Retrospective analyses of large CNS cancer cohorts have demonstrated the robustness of methylation-based classifier approaches [2,3] and their ability to provide more precise diagnostic information in the setting of indeterminant diagnoses, to the extent that the 2021 WHO Guidelines for diagnosis of CNS malignancies included methylation-based classification within the standard of diagnosis [4]. Recently, a large prospective trial of methylation array-based classification was reported for pediatric patients with CNS malignancies, further demonstrating improved precision in sub-group classification (e.g., higher granularity among similarly subtyped classes of CNS cancers) and linking new sub-group classifications to outcomes [5^▪▪].
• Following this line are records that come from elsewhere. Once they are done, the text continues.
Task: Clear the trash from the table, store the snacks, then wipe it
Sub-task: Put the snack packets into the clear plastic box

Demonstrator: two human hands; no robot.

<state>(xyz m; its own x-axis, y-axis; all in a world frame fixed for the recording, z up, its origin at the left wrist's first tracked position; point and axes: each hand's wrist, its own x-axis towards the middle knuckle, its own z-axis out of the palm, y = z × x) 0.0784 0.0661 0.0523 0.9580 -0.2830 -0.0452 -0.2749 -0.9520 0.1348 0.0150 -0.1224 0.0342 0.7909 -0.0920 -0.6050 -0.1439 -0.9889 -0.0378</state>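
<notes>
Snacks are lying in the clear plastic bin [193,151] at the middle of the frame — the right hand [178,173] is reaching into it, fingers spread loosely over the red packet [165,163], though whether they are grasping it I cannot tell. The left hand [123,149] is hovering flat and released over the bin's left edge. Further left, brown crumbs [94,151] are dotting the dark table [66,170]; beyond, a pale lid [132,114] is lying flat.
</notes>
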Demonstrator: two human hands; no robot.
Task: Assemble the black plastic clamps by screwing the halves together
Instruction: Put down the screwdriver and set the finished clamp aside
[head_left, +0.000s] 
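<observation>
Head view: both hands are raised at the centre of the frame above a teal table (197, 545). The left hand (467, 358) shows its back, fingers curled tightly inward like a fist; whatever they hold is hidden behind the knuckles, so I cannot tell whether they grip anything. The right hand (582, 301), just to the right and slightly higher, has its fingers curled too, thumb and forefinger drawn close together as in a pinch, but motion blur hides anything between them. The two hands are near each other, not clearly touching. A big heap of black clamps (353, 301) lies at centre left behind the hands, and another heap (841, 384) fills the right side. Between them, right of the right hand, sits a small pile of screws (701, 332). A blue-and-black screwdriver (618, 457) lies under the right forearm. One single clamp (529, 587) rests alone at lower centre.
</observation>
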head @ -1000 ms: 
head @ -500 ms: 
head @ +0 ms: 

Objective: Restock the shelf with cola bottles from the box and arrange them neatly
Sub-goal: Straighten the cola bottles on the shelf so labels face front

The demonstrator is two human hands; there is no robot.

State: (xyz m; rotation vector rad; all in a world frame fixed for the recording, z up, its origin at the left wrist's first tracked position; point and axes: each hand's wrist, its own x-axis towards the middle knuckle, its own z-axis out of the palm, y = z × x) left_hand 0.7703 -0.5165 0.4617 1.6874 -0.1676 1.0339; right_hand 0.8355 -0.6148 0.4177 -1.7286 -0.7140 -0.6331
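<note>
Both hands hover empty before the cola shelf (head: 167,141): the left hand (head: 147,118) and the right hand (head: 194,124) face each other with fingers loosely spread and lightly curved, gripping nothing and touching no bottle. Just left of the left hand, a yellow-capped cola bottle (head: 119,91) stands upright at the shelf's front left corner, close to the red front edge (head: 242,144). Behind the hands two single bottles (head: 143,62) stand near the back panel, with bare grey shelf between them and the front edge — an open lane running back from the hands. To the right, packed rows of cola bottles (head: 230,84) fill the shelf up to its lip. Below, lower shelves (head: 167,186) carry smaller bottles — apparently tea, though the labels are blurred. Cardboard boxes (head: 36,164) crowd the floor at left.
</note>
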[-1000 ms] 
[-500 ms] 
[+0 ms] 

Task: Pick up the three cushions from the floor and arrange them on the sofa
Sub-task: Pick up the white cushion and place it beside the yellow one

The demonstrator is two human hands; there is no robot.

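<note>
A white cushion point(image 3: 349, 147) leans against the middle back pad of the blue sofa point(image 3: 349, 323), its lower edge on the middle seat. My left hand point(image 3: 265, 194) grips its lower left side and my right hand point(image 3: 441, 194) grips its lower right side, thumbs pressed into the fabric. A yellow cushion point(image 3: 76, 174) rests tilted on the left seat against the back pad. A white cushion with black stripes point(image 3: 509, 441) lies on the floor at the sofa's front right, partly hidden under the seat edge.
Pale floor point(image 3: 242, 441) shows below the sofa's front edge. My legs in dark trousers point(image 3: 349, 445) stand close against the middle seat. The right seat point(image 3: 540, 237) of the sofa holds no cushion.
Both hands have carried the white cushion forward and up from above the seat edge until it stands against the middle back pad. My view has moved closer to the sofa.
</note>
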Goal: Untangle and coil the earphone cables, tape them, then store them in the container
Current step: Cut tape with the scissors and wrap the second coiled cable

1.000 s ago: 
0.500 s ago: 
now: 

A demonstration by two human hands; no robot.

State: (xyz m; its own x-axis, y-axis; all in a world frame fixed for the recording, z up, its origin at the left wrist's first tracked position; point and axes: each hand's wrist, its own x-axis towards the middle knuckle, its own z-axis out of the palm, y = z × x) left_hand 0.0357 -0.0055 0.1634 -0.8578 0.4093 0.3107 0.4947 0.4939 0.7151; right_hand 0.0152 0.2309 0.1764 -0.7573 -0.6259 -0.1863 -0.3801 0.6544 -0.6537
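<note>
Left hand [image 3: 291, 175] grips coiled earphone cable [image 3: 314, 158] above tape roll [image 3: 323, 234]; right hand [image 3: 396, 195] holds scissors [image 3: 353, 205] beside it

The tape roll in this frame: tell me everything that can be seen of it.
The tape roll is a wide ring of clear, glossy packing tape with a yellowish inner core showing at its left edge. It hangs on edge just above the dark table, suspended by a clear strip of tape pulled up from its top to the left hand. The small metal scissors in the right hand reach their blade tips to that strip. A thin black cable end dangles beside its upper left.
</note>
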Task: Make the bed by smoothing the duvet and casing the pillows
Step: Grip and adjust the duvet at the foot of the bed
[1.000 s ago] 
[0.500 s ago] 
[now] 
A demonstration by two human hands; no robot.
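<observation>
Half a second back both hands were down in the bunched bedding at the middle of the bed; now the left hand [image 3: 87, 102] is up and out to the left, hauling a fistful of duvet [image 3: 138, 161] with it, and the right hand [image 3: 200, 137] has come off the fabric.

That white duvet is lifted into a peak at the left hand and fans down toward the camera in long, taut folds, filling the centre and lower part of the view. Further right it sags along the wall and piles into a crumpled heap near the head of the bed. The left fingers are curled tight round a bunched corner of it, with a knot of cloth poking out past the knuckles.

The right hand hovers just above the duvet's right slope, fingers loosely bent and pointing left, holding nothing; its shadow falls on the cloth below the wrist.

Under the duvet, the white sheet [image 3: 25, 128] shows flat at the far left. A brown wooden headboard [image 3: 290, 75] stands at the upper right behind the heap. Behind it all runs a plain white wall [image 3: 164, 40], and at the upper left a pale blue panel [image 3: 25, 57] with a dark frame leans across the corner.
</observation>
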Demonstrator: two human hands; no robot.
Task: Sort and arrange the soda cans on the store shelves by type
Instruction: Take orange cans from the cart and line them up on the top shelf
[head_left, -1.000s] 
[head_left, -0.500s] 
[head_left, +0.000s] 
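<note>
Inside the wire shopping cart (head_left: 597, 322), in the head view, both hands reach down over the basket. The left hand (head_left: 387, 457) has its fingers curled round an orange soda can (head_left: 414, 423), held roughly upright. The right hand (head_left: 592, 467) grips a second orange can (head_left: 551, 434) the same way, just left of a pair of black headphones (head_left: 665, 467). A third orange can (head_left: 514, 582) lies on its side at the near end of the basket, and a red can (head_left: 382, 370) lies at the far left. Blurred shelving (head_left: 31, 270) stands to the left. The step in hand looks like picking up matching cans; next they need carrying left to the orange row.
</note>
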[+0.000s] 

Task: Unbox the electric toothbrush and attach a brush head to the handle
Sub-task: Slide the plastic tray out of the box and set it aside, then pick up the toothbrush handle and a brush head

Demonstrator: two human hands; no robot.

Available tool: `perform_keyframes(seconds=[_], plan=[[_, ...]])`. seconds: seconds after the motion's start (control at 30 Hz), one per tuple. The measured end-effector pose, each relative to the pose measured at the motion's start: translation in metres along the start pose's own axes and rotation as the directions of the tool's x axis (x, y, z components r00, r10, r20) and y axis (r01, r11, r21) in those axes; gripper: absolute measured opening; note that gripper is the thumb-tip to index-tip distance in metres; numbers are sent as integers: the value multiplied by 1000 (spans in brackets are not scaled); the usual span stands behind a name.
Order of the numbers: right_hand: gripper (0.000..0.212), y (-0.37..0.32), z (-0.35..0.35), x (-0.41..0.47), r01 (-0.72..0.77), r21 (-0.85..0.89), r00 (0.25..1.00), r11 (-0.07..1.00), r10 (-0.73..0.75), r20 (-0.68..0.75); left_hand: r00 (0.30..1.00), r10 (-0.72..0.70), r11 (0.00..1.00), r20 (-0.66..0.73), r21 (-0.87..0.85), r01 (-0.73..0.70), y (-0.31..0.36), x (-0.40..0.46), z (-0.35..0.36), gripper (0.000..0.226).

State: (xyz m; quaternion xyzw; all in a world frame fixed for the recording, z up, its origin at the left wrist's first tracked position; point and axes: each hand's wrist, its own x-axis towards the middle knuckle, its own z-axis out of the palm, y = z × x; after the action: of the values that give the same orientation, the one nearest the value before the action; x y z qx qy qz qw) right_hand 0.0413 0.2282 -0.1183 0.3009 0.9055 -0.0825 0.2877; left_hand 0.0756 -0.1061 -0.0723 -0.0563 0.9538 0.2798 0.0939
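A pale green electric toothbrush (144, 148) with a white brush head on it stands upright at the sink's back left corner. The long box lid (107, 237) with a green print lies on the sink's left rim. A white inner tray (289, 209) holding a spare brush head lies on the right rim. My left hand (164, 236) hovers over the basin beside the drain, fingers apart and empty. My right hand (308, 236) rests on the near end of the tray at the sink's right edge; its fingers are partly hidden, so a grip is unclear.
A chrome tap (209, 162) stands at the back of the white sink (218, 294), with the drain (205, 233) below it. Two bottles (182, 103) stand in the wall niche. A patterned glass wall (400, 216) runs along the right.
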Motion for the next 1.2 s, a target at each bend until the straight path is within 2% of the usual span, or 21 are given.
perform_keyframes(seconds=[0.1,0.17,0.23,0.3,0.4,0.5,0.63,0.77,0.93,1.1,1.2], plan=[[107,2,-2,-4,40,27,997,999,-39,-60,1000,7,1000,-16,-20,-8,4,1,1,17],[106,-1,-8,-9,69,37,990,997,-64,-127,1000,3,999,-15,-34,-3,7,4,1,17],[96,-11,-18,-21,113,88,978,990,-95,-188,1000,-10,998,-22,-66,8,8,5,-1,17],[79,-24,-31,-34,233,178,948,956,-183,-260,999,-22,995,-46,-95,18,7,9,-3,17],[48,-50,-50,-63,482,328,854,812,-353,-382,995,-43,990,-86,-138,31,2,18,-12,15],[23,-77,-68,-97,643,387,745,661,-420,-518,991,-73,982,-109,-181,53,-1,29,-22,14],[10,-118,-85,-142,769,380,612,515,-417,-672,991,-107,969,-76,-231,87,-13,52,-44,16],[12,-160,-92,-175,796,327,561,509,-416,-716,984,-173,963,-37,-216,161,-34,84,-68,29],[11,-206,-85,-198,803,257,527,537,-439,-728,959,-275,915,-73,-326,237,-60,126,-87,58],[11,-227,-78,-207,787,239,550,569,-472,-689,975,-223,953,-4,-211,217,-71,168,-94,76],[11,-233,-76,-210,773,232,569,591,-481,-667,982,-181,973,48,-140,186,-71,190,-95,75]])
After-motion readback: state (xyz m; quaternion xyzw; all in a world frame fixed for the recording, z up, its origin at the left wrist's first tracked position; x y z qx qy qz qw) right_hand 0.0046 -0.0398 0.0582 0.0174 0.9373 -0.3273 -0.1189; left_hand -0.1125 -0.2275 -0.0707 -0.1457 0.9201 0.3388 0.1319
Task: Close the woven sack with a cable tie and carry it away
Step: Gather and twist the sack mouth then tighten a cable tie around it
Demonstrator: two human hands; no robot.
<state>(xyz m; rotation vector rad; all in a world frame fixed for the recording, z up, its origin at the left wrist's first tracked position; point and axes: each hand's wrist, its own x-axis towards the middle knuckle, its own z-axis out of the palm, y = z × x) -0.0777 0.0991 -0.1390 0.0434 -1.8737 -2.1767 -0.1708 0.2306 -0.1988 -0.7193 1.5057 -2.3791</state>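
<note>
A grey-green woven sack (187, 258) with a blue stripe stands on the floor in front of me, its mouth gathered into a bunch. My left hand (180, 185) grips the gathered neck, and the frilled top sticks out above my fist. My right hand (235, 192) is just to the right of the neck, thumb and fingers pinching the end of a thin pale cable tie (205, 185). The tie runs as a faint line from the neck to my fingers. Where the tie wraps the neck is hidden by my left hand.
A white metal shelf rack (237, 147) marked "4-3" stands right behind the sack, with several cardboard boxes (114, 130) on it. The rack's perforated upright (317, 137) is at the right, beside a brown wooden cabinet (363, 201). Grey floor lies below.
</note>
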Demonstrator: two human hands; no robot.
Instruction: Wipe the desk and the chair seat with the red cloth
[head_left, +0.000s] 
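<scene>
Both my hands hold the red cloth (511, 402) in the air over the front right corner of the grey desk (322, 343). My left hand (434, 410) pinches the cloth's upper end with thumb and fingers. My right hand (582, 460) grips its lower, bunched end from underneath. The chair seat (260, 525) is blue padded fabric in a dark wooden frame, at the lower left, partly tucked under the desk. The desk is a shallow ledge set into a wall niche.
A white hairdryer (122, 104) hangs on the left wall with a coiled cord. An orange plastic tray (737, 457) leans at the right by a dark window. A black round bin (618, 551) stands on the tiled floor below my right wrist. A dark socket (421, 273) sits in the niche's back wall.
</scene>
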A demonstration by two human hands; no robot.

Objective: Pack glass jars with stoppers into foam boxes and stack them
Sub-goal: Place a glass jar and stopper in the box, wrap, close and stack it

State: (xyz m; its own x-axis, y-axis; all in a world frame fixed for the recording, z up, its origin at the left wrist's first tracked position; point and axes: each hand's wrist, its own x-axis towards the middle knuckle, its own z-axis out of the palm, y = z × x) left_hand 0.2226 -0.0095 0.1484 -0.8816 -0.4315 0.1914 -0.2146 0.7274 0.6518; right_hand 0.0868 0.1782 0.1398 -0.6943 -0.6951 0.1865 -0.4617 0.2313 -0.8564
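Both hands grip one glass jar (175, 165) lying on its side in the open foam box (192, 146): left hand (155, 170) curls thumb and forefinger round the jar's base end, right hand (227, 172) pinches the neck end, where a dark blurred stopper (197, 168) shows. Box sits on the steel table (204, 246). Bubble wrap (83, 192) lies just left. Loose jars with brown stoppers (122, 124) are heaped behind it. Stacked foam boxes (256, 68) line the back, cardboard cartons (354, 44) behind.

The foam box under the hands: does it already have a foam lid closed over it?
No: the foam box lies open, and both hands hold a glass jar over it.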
Similar approaches have been demonstrated to classify sarcomas of different types using retrospective cohorts [6], as also was reported for neuroblastomas [7]. Although these classification schemas have not yet been included in WHO-guided diagnostic criteria, this is likely in the near future.

Tumor RNA characterization. RNA isolated from solid tumors and sequenced using NGS methods provides a rich source of information that can be evaluated by multiple analytic pipelines to yield valuable information. Clinically, this has been limited to the identification of gene fusions, to verifying predicted impacts of splice-site mutations on alternatively spliced transcripts, and to correlating over-expression with amplified copy number, or absence of expression due to deleted genes or nonsense-mediated decay. Databasing of over 12 000 RNAseq expression profiles from pediatric cancers has greatly aided diagnosis by virtue of online tools and data display such as that hosted at the Treehouse Childhood Cancer Initiative (https://treehousegenomics.ucsc.edu). An example of this type of comparison is shown in Fig. 2, wherein a single sample of indeterminate diagnosis is localized by virtue of its RNA expression profile in proximity to clustered profiles of samples with known diagnosis, through PCA.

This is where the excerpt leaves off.